The report takes an in-depth look at the impact of new technologies on the sector, discussing how organisations should handle integration. This is of particular importance to complex financial organisations such as banks, as they are comprised of intricate infrastructures involving complicated risk and compliance processes. All of which are subject to intense scrutiny and regulation.
When it comes to AI, one of its biggest benefits is the potential to help firms better match internal policies and procedures with the external demands of regulators – for example, improving the way in which risk within the business is modelled and managed. New data-driven platforms can help firms become more sophisticated in the way they tackle issues such as fraud, identity theft and money laundering, allowing them to provide greater protection to the consumer.
Importance of auditable AI
In an industry as heavily regulated as financial services, auditable AI is of significant importance to firms. While organisations have been applying AI to business processes, most concerning to regulators is a loss of market transparency.
At present, the delivery of services such as mortgage applications and credit scoring though automated advisory models are some way off. This is because deep learning and neural network systems are not yet fully auditable. Their use creates a problem referred to within the technology community as “black box” decision-making.
But in regard to important issues relating to consumer protection, such as fraud, firms can deploy auditable automation technologies. These platforms use algorithms to spot suspicious activity, detect patterns and predict outcomes in large data pools. Some of the more advanced solutions are even capable of assessing the anatomy of a fraudulent transaction — they can draw inferences based on the information available, raise questions where the data is incomplete and produce audit trails.
What consumers and regulators want is a clear-cut way to interpret AI tools; to ensure data is being used both legally and ethically. So, for financial organisations applying AI-powered solutions, automated technologies that are auditable and explainable when challenged represent a huge step forward when it comes to compliance.
To underscore the importance of transparency within the sector, PricewaterhouseCoopers (PWC) has developed a responsible AI framework which outlines best practice principles and provides guidelines for firms to follow.
What’s next for AI in financial services?

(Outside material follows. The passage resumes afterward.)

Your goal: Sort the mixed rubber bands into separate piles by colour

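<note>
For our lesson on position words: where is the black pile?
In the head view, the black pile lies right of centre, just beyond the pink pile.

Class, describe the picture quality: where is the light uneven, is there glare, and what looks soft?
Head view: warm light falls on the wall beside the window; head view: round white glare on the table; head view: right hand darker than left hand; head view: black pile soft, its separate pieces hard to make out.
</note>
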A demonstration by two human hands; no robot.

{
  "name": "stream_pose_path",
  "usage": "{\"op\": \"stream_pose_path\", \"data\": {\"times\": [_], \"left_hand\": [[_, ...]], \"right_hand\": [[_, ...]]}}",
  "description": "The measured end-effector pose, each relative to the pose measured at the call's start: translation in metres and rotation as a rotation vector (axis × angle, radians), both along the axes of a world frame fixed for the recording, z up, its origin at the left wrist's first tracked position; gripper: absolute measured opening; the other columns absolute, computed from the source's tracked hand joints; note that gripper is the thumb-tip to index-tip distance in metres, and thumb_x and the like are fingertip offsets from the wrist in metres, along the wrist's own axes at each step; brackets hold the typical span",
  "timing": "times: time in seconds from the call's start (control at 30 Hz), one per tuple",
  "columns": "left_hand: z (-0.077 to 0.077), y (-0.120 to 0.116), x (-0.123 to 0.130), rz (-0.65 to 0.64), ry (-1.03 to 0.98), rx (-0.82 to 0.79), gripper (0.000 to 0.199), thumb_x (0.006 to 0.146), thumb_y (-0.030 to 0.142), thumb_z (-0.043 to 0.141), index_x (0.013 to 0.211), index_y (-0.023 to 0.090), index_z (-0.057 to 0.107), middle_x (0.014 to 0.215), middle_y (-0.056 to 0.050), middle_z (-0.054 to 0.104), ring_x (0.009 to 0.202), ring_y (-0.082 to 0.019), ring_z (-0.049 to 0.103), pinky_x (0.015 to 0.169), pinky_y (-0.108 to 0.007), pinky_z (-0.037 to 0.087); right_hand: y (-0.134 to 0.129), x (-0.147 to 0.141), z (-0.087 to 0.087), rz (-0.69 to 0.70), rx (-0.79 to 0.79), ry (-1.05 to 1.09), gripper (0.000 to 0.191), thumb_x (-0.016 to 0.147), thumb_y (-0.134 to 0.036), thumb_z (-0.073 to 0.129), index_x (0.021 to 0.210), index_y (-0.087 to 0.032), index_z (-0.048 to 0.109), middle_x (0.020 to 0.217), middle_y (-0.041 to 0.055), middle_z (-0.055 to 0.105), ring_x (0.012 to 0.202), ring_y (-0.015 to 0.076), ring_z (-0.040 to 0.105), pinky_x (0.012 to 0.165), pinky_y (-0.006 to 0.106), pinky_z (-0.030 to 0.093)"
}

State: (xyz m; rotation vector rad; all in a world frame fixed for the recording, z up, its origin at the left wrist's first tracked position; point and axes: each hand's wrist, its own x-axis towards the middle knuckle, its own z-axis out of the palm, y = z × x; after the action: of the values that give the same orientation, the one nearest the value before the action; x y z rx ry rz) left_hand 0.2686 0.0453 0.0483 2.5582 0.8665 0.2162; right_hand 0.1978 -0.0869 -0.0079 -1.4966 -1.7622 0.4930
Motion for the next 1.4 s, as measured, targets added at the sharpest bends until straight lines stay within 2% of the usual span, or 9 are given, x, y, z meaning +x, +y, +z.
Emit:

While AI technology is certainly making its presence felt within the sector, adoption rates are still slow. The general feeling is that the industry is feeling its way forward – but change is coming. According to McKinsey, in the next few years AI will complete between 10 and 25 percent of the work across bank functions. Much of this is likely to continue to be in back-office processes, with a more measured increase in consumer-facing products.
So, what we’re likely to see as AI continues to reshape the financial services sector is a strategic approach to implementation. A streamlining of internal operations that helps firms match internal processes with external regulation. And the best way for firms to do this is to invest in auditable, transparent and explainable AI-powered solutions.